- _Prompt_
Only the lines of the data holding the string "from" need to be returned.
━━━━━ Recorded information ━━━━━
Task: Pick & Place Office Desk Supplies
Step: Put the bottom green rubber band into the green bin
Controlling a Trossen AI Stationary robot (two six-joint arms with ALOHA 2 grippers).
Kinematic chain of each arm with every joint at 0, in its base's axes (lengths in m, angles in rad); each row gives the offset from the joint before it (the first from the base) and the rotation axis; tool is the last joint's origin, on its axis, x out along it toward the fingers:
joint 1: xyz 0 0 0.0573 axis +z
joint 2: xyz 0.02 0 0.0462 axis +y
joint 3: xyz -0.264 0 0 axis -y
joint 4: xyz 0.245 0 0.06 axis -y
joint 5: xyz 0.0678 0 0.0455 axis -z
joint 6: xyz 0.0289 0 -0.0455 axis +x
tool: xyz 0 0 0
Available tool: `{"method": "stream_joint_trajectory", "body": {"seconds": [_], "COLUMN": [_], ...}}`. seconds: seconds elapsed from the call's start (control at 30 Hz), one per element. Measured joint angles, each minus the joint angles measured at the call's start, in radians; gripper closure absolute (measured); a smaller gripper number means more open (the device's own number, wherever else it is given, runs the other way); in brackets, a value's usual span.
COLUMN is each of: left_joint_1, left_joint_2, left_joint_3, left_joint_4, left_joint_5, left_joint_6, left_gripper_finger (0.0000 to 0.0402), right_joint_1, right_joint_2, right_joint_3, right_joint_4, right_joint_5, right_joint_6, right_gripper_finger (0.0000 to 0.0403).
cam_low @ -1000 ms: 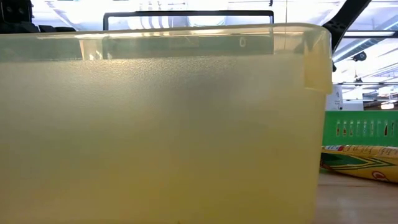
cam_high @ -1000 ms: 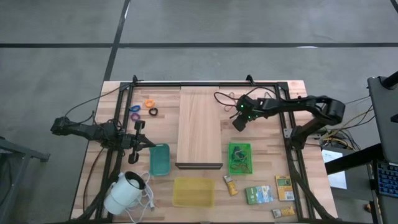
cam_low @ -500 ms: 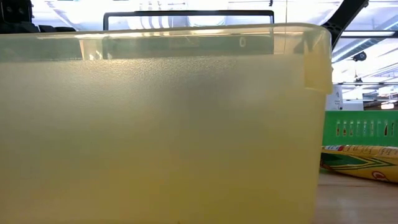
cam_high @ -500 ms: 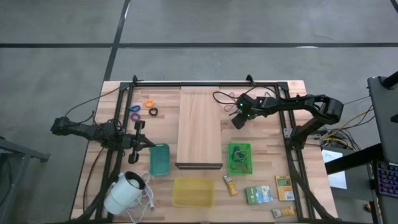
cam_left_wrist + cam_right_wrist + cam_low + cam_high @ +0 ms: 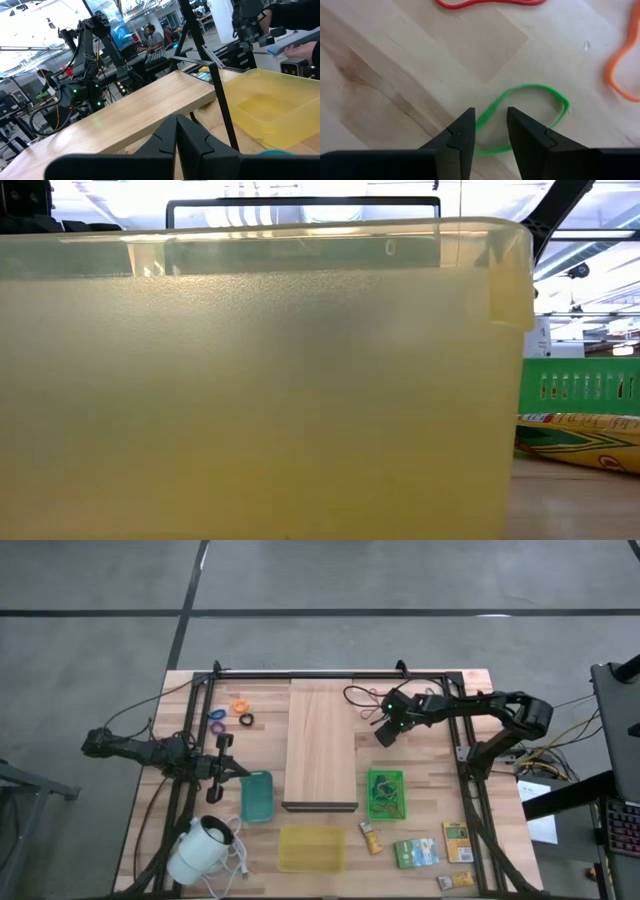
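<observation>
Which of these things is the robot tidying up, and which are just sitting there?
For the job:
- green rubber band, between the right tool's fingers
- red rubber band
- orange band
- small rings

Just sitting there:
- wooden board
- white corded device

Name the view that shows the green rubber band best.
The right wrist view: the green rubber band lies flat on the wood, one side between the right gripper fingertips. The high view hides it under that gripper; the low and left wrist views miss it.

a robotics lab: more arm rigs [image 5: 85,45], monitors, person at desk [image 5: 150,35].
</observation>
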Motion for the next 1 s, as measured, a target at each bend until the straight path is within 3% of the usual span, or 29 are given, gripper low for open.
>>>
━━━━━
- _Output for this task_
Kinematic chain of each arm with every joint at 0, in its base's axes (lengths in m, angles in rad); each row gives the offset from the joint before it (the first from the base) and the rotation axis; tool is the last joint's origin, on its axis, x out along it toward the fingers:
Available tool: `{"method": "stream_joint_trajectory", "body": {"seconds": [_], "COLUMN": [_], ...}}`. seconds: seconds elapsed from the call's start (control at 30 Hz), one per element. Measured joint angles, each minus the joint angles measured at the call's start, in radians; gripper closure absolute (measured); a smaller gripper number means more open (the device's own number, wherever else it is given, runs the other way); in brackets, a value's usual span.

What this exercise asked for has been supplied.